GTX 970 and three 4K display monitors

I have three Dell 32" 4K monitors which I hooked up to my new GTX 970. When I run the system under windows, the card drives the three monitors in full 4K @ 60Hz mode. Very nice. When I run the system under linux using the latest nvidia driver 352.21, it will only drive two of the three monitors. Here’s the deal, when running the Dell 4K monitor in at full resolution, you need to have the monitors running in display port 1.2 mode. (dp1.2) This causes the monitor to actually behave like two monitors with each half of the monitor running at 1920x2160. So the nvidia driver will then tell you you have 2 “virtual” monitors per real monitor. So with three Dell 32" 4K mointors, I have a totoal of 6 “virtual” or half monitors. We’ll here the deal, in linux, the driver will allocate 4 of these half monitors to one GPU and if I need to drive the other two half monitors, I have to use base mosaic mode. In order to use base mosaic mode I need another card. In short the GTX970 (and I suspect all cards which have 3 dp ports) will drive three 4K monitors in dp1.2 configuration under windows but only two under linux. This really sucks…

So, Nvidia, can you confirm that under linux the driver will only support 4 monitors per GPU?

Also, if I get another card, will base mosaic or SLI mosaic work under with the GTX 970 or do I have to have a quadro class card as I’ve seen several posts on the internet indicate?

thanks.

#1

Yes, that’s the case currently I’m afraid. Each stream in a DP 1.2 multistream configuration uses a separate head, and the GPU has four heads total. Windows gets around this using some tricks that aren’t supported in the Linux driver just yet.

The requirements for BaseMosaic are described in the README: [url]Appendix B. X Config Options

Hi Aaron,

when you say “Windows gets around this using some tricks that aren’t supported in the Linux driver just yet”, are you implying that some time down the road the linux driver will support it?

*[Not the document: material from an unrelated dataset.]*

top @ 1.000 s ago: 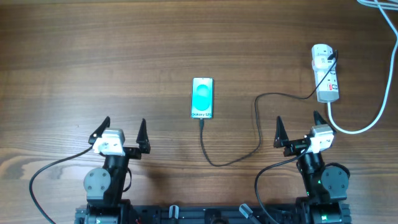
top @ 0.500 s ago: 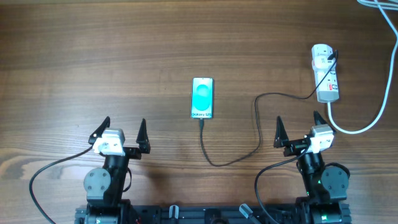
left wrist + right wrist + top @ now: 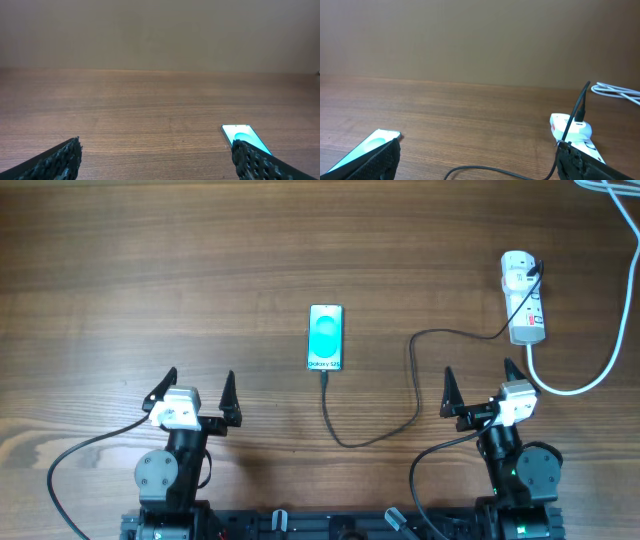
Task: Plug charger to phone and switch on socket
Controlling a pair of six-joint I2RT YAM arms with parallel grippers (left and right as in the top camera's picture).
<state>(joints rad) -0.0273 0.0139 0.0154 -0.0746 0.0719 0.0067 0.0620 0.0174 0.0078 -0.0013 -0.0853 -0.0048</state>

This is important to me since I’m looking at switch to a Radeon graphics card alternative. Not being able to run my 3 monitors under linux at full 4K @ 60Hz is really driving me nuts.

It’s on our roadmap, but I can’t promise any particular timeframe.

Hi Aaron,
Has this issue been resolved? I am building a six screen workstation and want to keep the Linux option open but don’t want to have to buy a third card just to do so.
Thanks for any insight as to the current state of possibility.

STaylor, I’ve been using three dell 4K monitors with a single GTX980ti for several months and they’re all operating at 60hz full resolution. I can’t say that it’s problem free, however. When they go into power save mode in Linux there’s only about a thirty percent chance that they’ll wake back up. I keep searching for other people having the same problem and don’t see a lot of complaints so it might be unique the particular combination of card and monitors and distro that I’m using. Your mileage may vary.

edit: deleted accidental doublepost.

It may also depend on whether the monitors use MST (older ones) or SST (newer ones). The OP’s monitors definitely use MST, as he described each monitor being two virtual monitors. Newer 4K monitors (like the Dell P2415Q model that I have) use SST and therefore appear as only one monitor to the system. This might allow you to connect 3 to one system, but I can’t try since I only have 2.